▶ _Work request_: Go through the lines below and count those that contain "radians"; the number is all that should be returned.

Start of Block

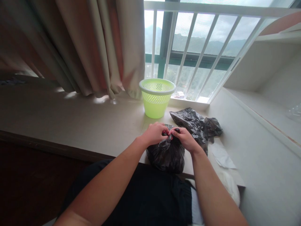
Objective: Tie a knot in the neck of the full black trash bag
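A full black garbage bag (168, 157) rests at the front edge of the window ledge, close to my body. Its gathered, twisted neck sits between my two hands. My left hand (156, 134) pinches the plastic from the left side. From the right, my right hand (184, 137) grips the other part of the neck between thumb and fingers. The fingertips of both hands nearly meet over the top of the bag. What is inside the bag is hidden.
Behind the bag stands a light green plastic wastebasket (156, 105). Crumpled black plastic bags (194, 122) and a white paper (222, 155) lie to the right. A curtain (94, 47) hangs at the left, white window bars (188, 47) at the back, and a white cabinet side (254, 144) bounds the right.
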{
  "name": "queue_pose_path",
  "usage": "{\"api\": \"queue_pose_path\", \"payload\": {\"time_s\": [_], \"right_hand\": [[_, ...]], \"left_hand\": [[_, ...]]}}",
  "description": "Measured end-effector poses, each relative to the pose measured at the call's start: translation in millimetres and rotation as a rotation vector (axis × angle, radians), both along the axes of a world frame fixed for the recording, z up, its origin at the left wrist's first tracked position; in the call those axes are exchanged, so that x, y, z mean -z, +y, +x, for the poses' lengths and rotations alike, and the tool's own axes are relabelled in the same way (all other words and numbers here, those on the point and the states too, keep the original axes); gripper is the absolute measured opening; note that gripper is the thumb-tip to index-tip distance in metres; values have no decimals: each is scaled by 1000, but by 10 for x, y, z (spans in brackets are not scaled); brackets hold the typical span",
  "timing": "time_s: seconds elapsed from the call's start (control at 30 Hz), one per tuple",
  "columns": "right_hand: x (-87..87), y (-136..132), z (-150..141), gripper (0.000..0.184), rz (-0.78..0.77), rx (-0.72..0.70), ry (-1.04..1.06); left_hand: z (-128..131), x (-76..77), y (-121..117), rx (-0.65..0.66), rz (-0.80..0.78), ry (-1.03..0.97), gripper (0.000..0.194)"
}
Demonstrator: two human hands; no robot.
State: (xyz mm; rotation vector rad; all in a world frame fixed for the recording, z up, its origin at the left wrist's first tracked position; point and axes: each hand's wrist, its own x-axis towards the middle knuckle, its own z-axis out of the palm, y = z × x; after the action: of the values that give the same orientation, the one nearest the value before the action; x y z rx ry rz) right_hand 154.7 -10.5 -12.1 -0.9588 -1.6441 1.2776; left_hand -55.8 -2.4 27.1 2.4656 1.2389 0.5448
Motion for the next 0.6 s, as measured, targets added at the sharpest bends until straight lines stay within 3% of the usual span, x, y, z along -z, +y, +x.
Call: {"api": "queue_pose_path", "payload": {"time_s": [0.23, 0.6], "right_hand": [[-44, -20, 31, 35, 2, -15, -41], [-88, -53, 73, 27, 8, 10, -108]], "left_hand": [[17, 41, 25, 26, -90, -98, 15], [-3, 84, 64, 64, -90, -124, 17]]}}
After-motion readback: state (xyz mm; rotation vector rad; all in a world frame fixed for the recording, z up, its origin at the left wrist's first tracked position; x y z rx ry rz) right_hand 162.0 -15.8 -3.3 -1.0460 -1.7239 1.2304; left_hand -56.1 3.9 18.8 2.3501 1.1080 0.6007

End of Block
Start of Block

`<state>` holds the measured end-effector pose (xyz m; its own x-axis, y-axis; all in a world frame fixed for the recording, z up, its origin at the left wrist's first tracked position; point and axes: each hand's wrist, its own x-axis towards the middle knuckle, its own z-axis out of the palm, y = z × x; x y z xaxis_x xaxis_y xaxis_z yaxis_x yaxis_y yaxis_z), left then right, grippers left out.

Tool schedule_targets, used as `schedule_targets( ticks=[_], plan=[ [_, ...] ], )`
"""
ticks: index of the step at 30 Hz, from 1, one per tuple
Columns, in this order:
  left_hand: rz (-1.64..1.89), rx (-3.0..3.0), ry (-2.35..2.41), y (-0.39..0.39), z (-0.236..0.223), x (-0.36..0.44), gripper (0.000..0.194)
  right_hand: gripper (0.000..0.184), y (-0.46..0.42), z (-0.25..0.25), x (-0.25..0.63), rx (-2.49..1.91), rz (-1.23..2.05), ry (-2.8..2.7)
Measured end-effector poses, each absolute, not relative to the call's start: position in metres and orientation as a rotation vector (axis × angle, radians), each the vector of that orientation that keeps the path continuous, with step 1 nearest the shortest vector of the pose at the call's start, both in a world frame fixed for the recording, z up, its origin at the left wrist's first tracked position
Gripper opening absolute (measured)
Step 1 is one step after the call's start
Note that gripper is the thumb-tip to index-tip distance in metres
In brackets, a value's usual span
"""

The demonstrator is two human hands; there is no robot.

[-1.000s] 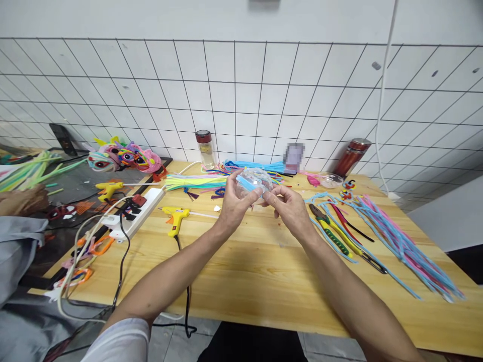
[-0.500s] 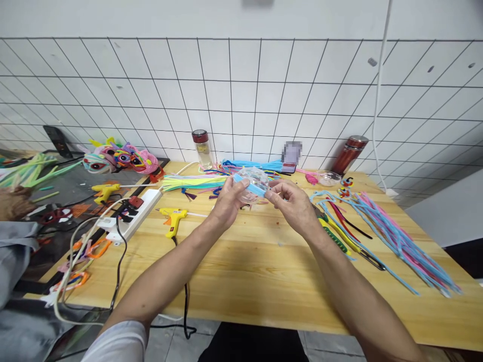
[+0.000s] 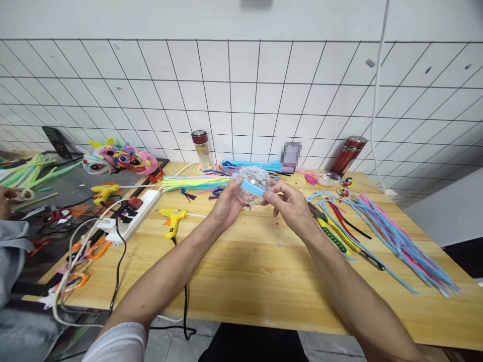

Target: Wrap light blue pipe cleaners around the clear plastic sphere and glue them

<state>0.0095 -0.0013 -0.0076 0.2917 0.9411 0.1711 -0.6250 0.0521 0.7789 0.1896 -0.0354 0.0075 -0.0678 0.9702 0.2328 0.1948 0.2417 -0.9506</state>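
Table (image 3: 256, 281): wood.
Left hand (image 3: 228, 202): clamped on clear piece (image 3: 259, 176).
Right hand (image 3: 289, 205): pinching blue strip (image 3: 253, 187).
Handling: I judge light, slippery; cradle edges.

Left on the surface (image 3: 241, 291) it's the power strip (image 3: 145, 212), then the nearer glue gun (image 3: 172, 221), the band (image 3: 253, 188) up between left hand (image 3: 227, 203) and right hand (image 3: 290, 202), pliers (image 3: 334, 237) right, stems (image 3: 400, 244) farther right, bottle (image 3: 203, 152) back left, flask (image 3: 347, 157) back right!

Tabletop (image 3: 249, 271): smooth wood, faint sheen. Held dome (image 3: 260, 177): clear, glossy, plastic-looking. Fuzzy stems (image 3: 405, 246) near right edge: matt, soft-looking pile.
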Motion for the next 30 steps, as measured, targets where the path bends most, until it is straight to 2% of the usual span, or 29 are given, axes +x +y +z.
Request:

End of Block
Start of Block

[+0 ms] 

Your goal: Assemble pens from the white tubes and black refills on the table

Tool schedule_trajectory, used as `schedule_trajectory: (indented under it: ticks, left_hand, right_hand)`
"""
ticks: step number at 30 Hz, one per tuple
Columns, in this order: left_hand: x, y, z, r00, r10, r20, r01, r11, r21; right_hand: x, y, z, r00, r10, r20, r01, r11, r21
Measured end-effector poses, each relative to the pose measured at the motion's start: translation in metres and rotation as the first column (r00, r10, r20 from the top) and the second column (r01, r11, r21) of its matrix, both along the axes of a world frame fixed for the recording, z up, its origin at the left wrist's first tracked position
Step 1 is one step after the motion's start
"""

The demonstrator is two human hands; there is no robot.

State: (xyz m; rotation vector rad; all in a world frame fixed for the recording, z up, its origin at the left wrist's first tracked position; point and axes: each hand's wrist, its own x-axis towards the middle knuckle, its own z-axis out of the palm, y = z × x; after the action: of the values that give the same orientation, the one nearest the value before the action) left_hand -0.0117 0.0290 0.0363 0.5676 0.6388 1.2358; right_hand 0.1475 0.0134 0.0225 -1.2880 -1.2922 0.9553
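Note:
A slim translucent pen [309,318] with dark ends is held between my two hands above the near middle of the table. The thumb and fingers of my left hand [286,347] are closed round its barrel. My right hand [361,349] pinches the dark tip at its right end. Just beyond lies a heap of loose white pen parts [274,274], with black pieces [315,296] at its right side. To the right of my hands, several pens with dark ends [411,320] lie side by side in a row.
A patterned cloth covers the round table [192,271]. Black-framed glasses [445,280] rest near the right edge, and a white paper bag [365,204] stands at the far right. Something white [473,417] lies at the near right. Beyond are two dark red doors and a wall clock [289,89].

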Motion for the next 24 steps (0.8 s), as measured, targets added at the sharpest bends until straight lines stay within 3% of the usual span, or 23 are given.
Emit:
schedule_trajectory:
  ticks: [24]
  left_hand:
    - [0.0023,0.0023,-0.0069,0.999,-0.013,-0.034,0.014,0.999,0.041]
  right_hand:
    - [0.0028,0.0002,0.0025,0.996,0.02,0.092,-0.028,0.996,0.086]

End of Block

▶ _Output of the task_: 2